I keep coming back to your contribution from some years ago, where you stated you’ve not encountered any “new media” content that would have been able to move you to tears, the way a brilliant movie for instance can. With the advent of the new wave of VR, plus a number of other projects in other fields, have you found anything like that yet? If not, why do you think that is?

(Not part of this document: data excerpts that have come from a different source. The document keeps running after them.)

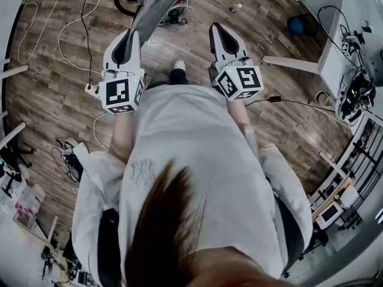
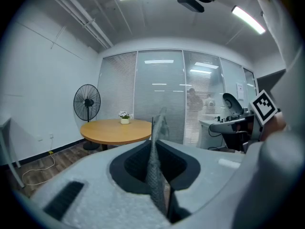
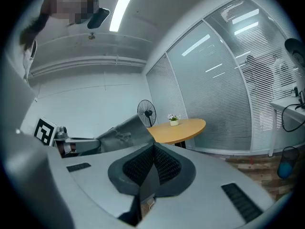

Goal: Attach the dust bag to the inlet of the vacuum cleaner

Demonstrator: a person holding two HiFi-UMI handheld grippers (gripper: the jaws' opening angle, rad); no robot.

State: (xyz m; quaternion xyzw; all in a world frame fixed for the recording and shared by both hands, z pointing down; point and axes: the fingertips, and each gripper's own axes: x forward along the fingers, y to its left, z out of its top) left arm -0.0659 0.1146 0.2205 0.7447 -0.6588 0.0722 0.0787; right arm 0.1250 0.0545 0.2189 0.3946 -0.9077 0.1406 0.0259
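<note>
Dust bag point(image 1: 154, 11) in left hand-held gripper point(image 1: 130, 43), table point(image 2: 116, 130), fan point(image 2: 87, 102) beyond

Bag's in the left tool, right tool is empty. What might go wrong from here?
1. The left tool pinches only a thin edge of the dust bag. The rest sticks out unsupported and might slip or swing.
2. The right tool is shut and empty, so nothing backs up that grip.
3. A white cable and a black cable lie on the floor near the person's feet and might trip them.
</note>
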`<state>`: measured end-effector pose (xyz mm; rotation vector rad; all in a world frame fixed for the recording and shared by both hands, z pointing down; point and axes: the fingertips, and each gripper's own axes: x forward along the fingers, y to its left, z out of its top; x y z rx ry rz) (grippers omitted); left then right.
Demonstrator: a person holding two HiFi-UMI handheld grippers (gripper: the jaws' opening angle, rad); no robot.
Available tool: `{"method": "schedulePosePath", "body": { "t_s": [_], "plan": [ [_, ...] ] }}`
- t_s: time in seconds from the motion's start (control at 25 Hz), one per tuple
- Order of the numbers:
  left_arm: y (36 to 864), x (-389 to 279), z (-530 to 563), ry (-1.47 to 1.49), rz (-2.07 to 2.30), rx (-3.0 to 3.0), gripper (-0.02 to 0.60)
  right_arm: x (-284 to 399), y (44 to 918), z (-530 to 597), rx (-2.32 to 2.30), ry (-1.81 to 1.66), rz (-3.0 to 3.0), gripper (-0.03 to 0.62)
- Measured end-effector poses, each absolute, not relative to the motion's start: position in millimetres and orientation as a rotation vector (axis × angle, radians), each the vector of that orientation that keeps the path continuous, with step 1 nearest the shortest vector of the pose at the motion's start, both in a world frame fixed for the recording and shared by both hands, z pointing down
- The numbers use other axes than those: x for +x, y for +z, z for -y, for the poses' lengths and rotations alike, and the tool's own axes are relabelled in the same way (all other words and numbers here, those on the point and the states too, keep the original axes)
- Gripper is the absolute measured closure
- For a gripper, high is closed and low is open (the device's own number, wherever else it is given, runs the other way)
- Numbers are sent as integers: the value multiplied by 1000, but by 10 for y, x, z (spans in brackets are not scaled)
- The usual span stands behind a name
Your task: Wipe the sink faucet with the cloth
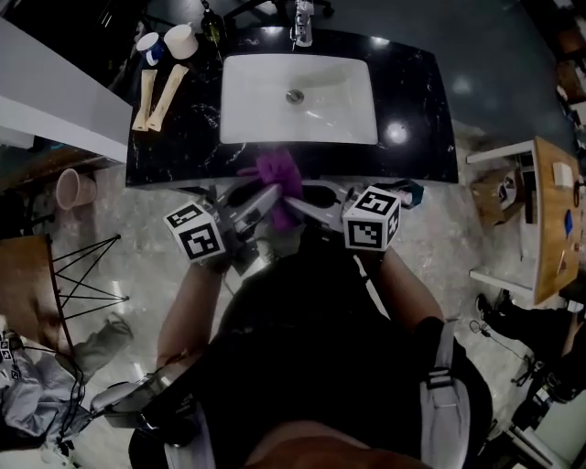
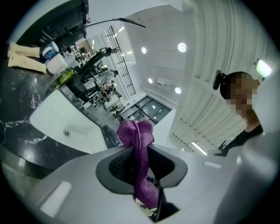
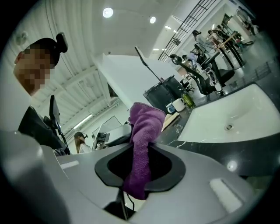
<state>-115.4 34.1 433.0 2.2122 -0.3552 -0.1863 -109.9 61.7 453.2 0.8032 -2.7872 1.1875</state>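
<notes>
Hand-held grippers (image 1: 272, 194) (image 1: 295, 203) on cloth (image 1: 277, 172) before sink (image 1: 252, 105)

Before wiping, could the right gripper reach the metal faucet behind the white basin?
Probably yes: only the white basin separates right gripper and metal faucet, though left gripper also clamps the purple cloth.

Bunched purple cloth (image 1: 277, 174) held aloft; chrome faucet (image 1: 303, 23) upright behind white basin (image 1: 352, 101).

The black marble counter (image 1: 412, 137) before me holds a white sink (image 1: 348, 119), the faucet (image 1: 303, 23) at twelve o'clock, and cups (image 1: 180, 41) and packets (image 1: 157, 96) at ten.
</notes>
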Motion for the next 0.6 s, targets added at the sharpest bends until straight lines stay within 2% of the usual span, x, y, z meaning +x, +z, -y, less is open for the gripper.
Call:
{"method": "schedulePosePath", "body": {
  "t_s": [0.16,0.28,0.48,0.56,0.6],
  "plan": [
    [4306,-1100,-387,-209,345,2194,506,-1017,4493,-683,843,1201,2800,493],
    [4243,-1099,-280,-263,396,2182,509,-896,4427,-621,894,1194,2812,463],
    [4154,-1141,96,-359,536,2165,509,-412,4345,-485,985,1227,2828,464],
    [4142,-1102,237,-366,579,2168,511,-144,4331,-436,1026,1275,2838,507],
    [4138,-1073,300,-362,598,2171,511,-24,4331,-421,1039,1298,2843,582]
  ]
}}
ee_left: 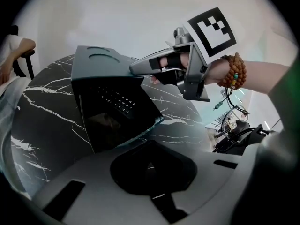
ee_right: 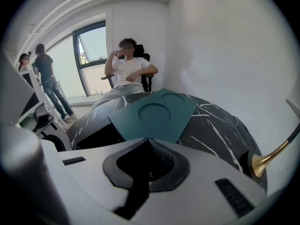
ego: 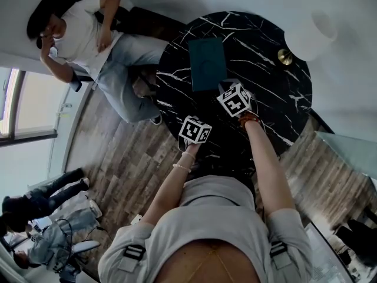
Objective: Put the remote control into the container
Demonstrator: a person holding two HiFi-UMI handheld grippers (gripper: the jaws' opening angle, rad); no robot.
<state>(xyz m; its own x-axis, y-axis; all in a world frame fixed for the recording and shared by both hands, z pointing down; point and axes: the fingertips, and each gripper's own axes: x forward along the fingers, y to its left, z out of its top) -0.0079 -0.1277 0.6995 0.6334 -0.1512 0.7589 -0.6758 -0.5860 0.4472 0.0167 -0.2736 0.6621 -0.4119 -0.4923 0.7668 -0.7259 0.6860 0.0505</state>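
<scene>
Jaws of R gripper (ee_left: pixel 133 71) on lid (ee_right: pixel 154 114) edge

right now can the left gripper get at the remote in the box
Probably yes: the right gripper holds the lid raised, so the box gapes toward the left gripper, and nothing stands before the remote.

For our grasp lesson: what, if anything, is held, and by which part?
The right gripper holds the lid by its near corner; the left gripper holds nothing.

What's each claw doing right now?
Left claw: closed, nothing in it.
Right claw: closed on the edge of the teal lid.
</scene>
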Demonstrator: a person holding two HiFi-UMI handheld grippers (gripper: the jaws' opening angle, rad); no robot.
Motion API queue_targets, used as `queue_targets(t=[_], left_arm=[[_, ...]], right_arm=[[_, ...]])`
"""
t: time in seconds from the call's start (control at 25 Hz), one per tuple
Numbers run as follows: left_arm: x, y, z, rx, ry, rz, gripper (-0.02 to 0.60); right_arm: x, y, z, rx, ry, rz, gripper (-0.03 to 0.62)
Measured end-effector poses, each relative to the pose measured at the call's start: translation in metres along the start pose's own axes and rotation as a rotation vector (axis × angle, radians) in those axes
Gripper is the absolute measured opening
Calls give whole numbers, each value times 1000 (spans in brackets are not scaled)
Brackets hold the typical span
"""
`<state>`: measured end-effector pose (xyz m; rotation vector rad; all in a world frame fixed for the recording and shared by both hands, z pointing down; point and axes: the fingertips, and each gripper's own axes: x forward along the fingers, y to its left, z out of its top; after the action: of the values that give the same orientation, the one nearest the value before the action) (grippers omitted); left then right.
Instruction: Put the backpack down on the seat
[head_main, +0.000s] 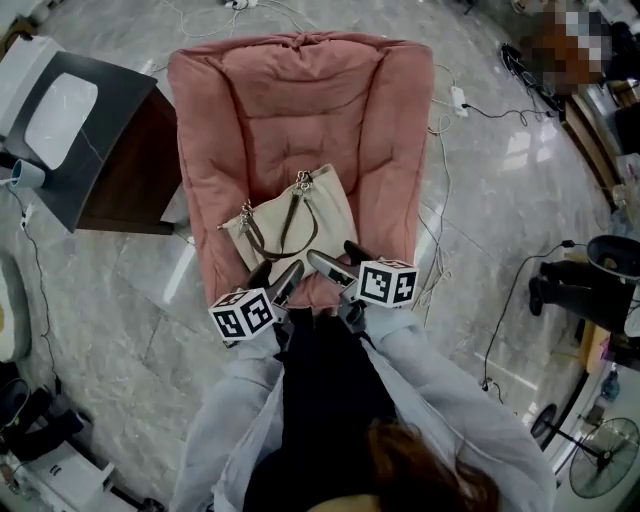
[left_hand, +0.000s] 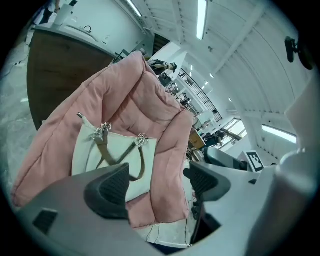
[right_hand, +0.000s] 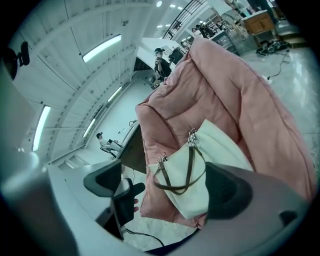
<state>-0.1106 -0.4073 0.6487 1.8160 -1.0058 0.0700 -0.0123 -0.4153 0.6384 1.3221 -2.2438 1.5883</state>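
The backpack (head_main: 322, 212), a cream bag with brown straps and metal rings, lies flat on the lower part of the pink padded seat (head_main: 300, 110), straps on top. My left gripper (head_main: 276, 279) and right gripper (head_main: 334, 263) hover side by side at the seat's front edge, just short of the bag's near side. Both are open and hold nothing. The left gripper view shows the backpack (left_hand: 112, 150) beyond the left gripper (left_hand: 157, 182), whose jaws stand wide apart. In the right gripper view the backpack (right_hand: 220, 150) lies past the spread jaws of the right gripper (right_hand: 167, 187).
A dark wooden side table (head_main: 130, 180) stands at the seat's left with a grey and white device (head_main: 70, 120) on it. Cables and a power strip (head_main: 458, 98) lie on the marble floor to the right. Black equipment (head_main: 585, 275) and a fan (head_main: 600, 455) stand further right.
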Motion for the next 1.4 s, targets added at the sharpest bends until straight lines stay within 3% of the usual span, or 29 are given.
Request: queue_targets(t=[0.24, 0.6, 0.72, 0.88, 1.04, 1.12, 1.16, 1.24, 1.36, 1.4], left_arm=[[-20, -43, -25, 41, -34, -32, 382], [-56, -83, -33, 133, -104, -30, 382], [-69, -94, -34, 169, -130, -29, 382], [-91, -108, -32, 223, -191, -12, 380], [-112, -123, -22, 282, -267, -45, 380], [-121, -129, -15, 298, -315, -50, 374], [-125, -131, -11, 313, -344, -36, 337], [-133, -134, -3, 356, -404, 5, 179], [-142, -135, 6, 381, -469, 40, 63], [-143, -135, 8, 377, -479, 46, 40]], right_arm=[[-36, 14, -4, -39, -33, 53, 525], [-88, 43, 1, -120, -94, 144, 525], [-108, 54, 2, -175, -122, 162, 524], [-134, 67, 1, -290, -174, 187, 477], [-154, 75, -6, -384, -202, 207, 392], [-166, 79, -4, -428, -234, 204, 319], [-172, 79, -2, -445, -253, 198, 271], [-184, 77, 2, -460, -295, 176, 165], [-194, 66, 9, -456, -338, 115, 21], [-196, 62, 10, -462, -344, 93, 9]])
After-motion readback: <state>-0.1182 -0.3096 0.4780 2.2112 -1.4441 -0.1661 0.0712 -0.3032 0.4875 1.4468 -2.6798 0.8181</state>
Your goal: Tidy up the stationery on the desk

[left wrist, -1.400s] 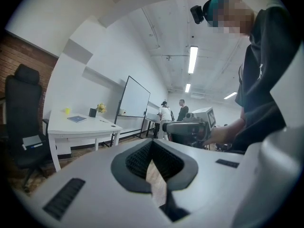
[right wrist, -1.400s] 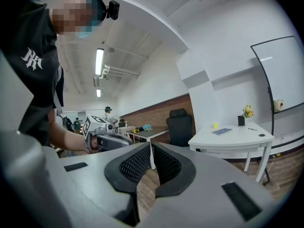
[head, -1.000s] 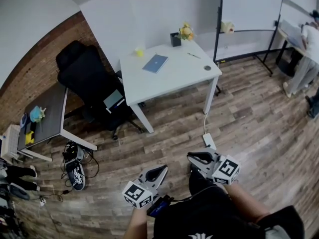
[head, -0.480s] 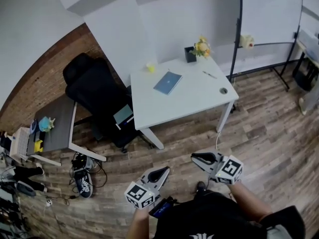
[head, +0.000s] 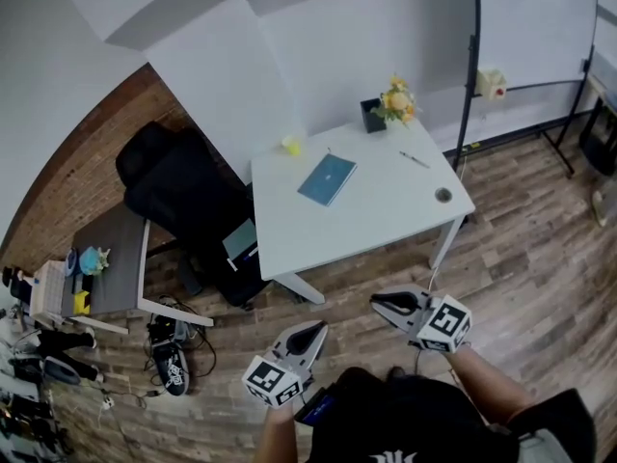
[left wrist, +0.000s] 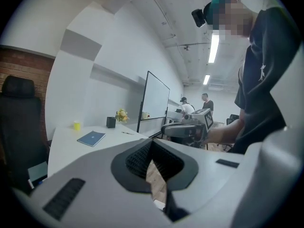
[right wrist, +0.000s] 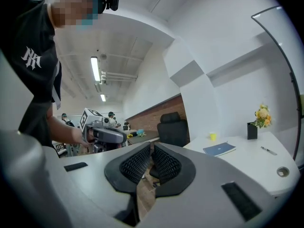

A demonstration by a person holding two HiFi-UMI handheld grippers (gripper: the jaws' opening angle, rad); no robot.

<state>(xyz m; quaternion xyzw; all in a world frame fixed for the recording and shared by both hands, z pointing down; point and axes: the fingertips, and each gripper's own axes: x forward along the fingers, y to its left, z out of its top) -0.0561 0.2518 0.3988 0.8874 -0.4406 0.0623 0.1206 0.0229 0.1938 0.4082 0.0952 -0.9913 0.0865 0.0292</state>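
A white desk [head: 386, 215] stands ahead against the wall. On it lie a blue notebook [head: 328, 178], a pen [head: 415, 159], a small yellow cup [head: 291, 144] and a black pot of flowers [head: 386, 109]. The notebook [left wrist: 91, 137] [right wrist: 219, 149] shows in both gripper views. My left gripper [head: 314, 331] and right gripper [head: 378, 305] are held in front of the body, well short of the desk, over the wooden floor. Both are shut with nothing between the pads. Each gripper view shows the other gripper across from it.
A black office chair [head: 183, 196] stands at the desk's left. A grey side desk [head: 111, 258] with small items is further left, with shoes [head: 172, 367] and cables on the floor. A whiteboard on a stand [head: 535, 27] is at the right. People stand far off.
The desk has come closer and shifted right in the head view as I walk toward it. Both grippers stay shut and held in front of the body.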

“I’ll believe in ________ media when it makes me cry,” I think that was my snarky one-liner. This is a preposterously high bar for media that is less than three years old, when novels have been around for 400 years, cinema more than 100, and TV more than 50. Traditional narratives satisfy because of dramatic compression that enables Identification with characters journey over time. Interactivity disrupts this dynamic, in large part because the user/player gains direct agency within the story world. No longer is there an omniscient storyteller shaping the story for maximum dramatic and emotional effect. Instead, the viewer/user/viewser controls the flow of the story, and with VR, even where s/he looks.
Emotional involvement in VR to date seems to be sought by placing the user inside environments that evoke feelings – Chris Milk’s famous “empathy machine” theory. An interesting one this year was Autism Simulator, which allows the user to understand what it might be like to have symptoms of that disease, like earlier VR experiences that turned the user blind or put them into a prison.